Trésorerie insuffisante : recourir au crédit de trésorerie

Votre trésorerie est tendue. Les clients paient en retard, les charges tombent, et le solde bancaire ne suit plus. Le crédit de trésorerie (découvert autorisé, facilité de caisse, ligne de crédit, escompte, Dailly, affacturage) est l’outil classique pour traverser ces périodes. Mais c’est aussi un terrain de contentieux fréquent entre l’entreprise et sa banque.

Car la banque peut couper le robinet. Elle peut résilier un découvert autorisé, refuser de renouveler une ligne de crédit, ou rejeter des prélèvements du jour au lendemain. Et quand elle le fait au mauvais moment, sans respecter les règles, les conséquences pour l’entreprise peuvent être fatales : rejet de chèques, inscription Banque de France, cessation des paiements.

C’est dans ce contexte que la question juridique se pose : la banque avait-elle le droit de rompre le crédit ? Et si elle n’avait pas le droit, peut-elle être tenue responsable du préjudice subi par l’entreprise ?

Les enjeux juridiques du crédit de trésorerie

La règle : la banque qui rompt un crédit à durée indéterminée doit respecter un préavis de 60 jours minimum (article L. 313-12 du Code monétaire et financier). Ce préavis ne s’applique pas si l’entreprise a commis une faute grave ou si sa situation est irrémédiablement compromise.

La rupture abusive : si la banque rompt le crédit sans préavis et hors des exceptions légales, elle engage sa responsabilité. L’entreprise peut obtenir des dommages-intérêts correspondant au préjudice causé par la rupture brutale.

Le soutien abusif : à l’inverse, la banque qui maintient un crédit à une entreprise dont la situation est irrémédiablement compromise peut être tenue responsable de l’aggravation du passif (article L. 650-1 du Code de commerce, avec exceptions).

La caution : le dirigeant qui s’est porté caution du crédit de trésorerie est personnellement engagé si l’entreprise ne rembourse pas.
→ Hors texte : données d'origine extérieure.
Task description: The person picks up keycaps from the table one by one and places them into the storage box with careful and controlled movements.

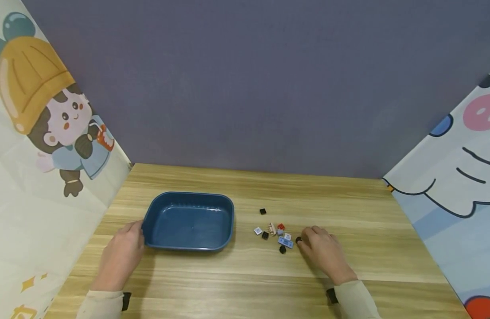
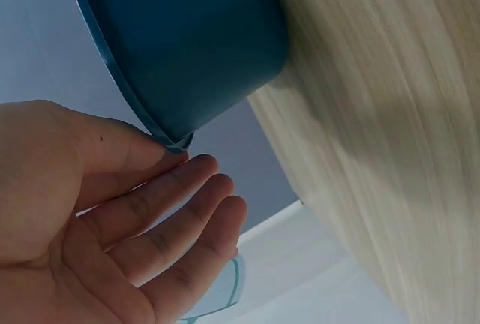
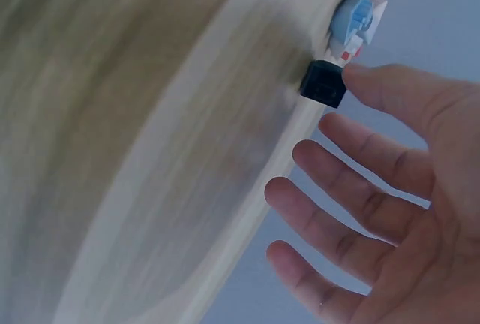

Les différents crédits de trésorerie professionnels

Le crédit de trésorerie n’est pas un produit unique. Il regroupe plusieurs types de concours bancaires, chacun avec un régime juridique propre :

Découvert autorisé et facilité de caisse

Le découvert autorisé est un accord (écrit ou tacite) par lequel la banque accepte que le compte de l’entreprise soit débiteur jusqu’à un certain plafond. La facilité de caisse est un découvert ponctuel, souvent toléré sans accord formel. L’un et l’autre sont des crédits à durée indéterminée : la banque peut y mettre fin, mais en respectant un préavis.

Ligne de crédit (crédit de trésorerie confirmé)

La banque s’engage par écrit à mettre à disposition de l’entreprise une somme pendant une durée déterminée. Le montant est tiré au fur et à mesure des besoins. Si la ligne est à durée déterminée et que la banque ne la renouvelle pas à l’échéance, il n’y a pas de rupture abusive. Si elle la résilie avant l’échéance, c’est différent.

Escompte commercial

L’entreprise cède ses effets de commerce (lettres de change, billets à ordre) à la banque, qui lui verse immédiatement le montant diminué des agios. C’est un crédit adossé à des créances commerciales. La banque peut refuser d’escompter de nouveaux effets, mais le refus est soumis aux mêmes règles de préavis.

Cession Dailly et affacturage

La cession Dailly (articles L. 313-23 et suivants du CMF) permet de céder des créances professionnelles à la banque en échange d’une avance. L’affacturage est un mécanisme similaire mais géré par un factor. Ces techniques de mobilisation de créances sont encadrées par des contrats-cadres dont les conditions (frais, retenues de garantie, durée) doivent être vérifiées.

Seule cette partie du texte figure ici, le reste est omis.